Well good look man show what man in uniform can do.


----------



## beasto (Jun 28, 2012)

Yea I alway's see my Navy buddy and tell him he's slacking as well as the Navy, besides the SEAL and SWIC bros.


----------



## Pikiki (Jun 28, 2012)

Yeah I respect those dudes a lot.


----------



## beasto (Jun 28, 2012)

Yea more than a life times respect. I don't really want to say who I know or EXACTLY what I do because OPSEC. And i'm not trying to get fried over dumb ish.


----------



## AndroSport (Jun 28, 2012)

beasto said:


> Yea I alway's see my Navy buddy and tell him he's slacking as well as the Navy, besides the SEAL and SWIC bros.



I got some SEAL bros in hellmand right now.


----------



## AndroSport (Jun 28, 2012)

beasto said:


> Yea more than a life times respect. I don't really want to say who I know or EXACTLY what I do because OPSEC. And i'm not trying to get fried over dumb ish.

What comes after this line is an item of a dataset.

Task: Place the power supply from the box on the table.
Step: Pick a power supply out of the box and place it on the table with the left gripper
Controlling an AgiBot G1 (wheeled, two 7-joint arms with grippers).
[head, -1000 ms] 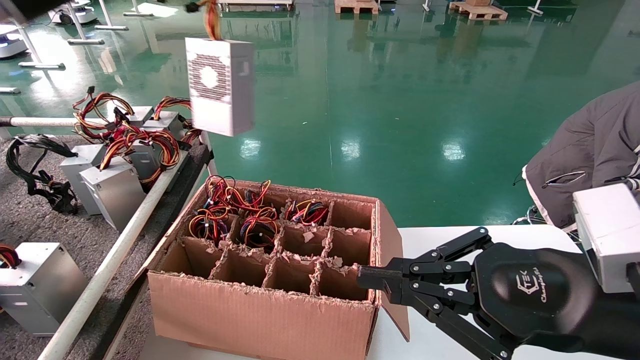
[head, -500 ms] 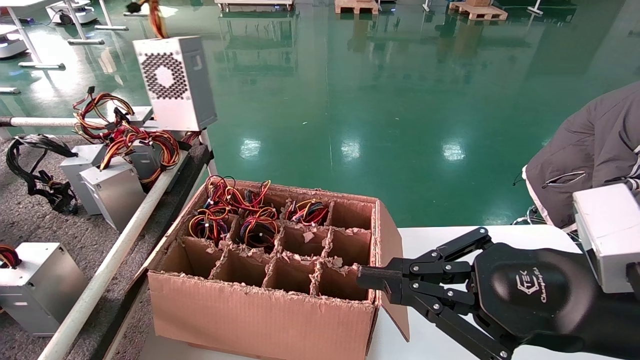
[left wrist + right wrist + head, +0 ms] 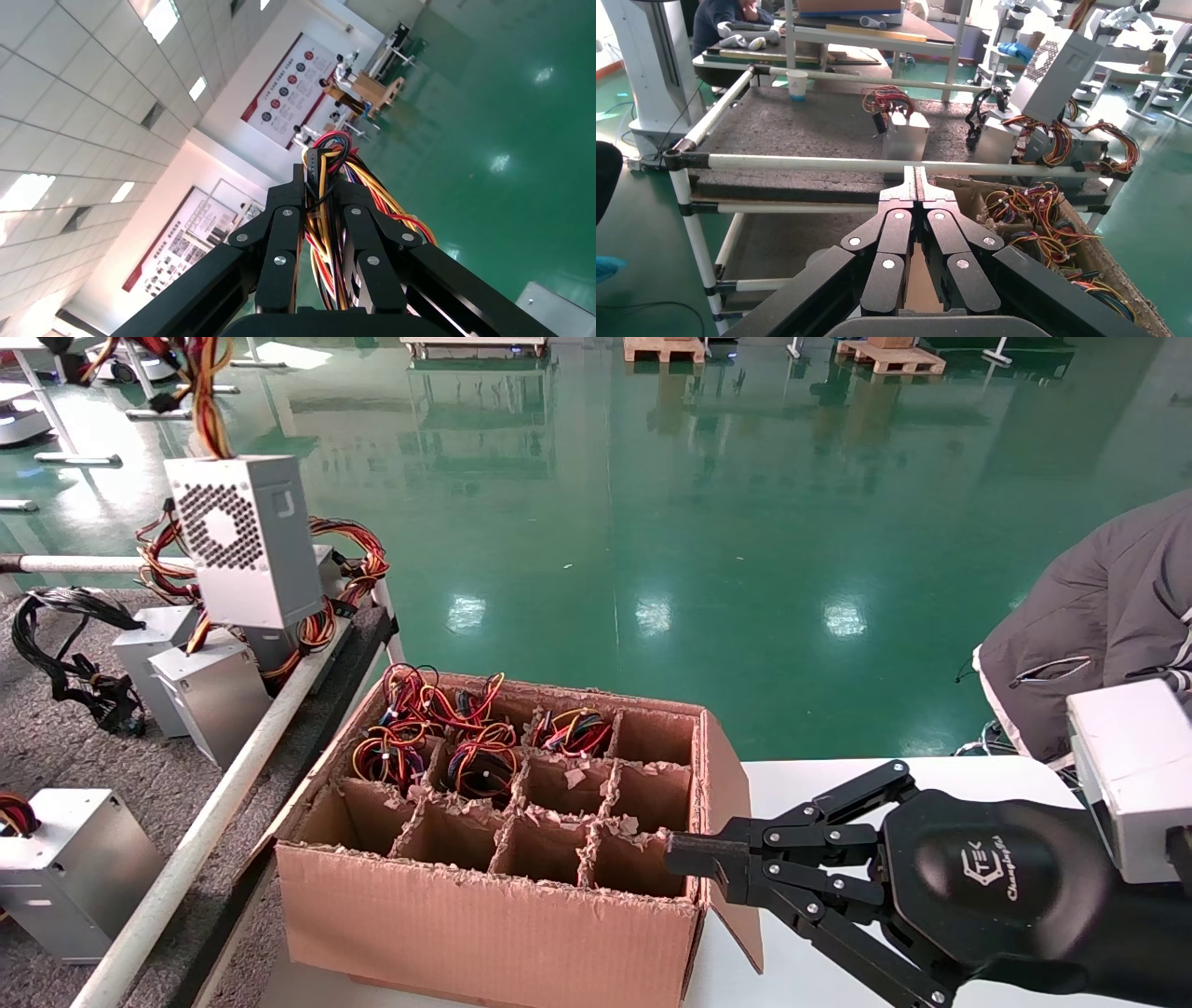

lol I have stayed VERY vague about my involvement as well... even regard gin my post sec contract work. smart move broseph!


----------



## beasto (Jun 28, 2012)

God bless your buddies in Hellmand prov. Yea I do like getting paid. Not trying to mess that up bro.


----------



## Jada (Jun 28, 2012)

Beasto great lifts man! Can't wait one day and ride that Tren train:0


----------



## beasto (Jun 28, 2012)

Jadakiss said:


> Beasto great lifts man! Can't wait one day and ride that Tren train:0


Thanks bro!!! Tren is the SHIT I love it...but I know the dreaded "cough" is going to come soon. Never danced with Tren???


----------



## Milo (Jun 29, 2012)

Dude these lifts are impressive.


----------



## beasto (Jun 29, 2012)

I've been training for a while constant...came from power lifting. I will post up some nice pics. And keep this thing going. Thanks for the love Milo!


----------



## Jada (Jun 29, 2012)

No Not yet but can't wait.


----------



## beasto (Jun 30, 2012)

You'll love it Jadakiss.


----------



## beasto (Jul 3, 2012)

So today the session went very well without me puking, even tho I was close.

Leg Press: 
900lbs 3 sets 20 reps, 4th & 5th set added two 60lb chains for 15 reps each

Free Squat:
Total weight with chains 390lbs 3 sets 5 deep to the floor reps, 4th & 5th set 450lbs 5 reps

Leg extension:
285lbs 3 sets 12 reps, 4th & 5th set 390lbs 12 reps

Hamstring curls:
150Lbs 2 sets 15 reps, 250lbs 2 sets 15 reps, last set 100lbs until failure.

Single leg extension:
1 set 70lbs until failure.


----------



## Hurt (Jul 3, 2012)

beasto said:


> So today the session went very well without me puking, even tho I was close.
> 
> Leg Press:
> 900lbs 3 sets 20 reps, 4th & 5th set added two 60lb chains for 15 reps each
> ...




NICE! I'm ready for tomorrow's leg day now!!!  Keep it goin brother!


----------



## beasto (Jul 3, 2012)

Thanks Hurt!! At least tonight I didn't feel like there should be a wheel chair at the front desk of the gym waiting for me!!!! It's going to be great to see you on stage bro when your ready!!!!


----------



## beasto (Jul 15, 2012)

Whhhhew alright fellas...CHEST DAY.

Started off with 
Cable pec fly's (hands open): 120lbs 6 reps 4 sets 130 for the final set 6 reps.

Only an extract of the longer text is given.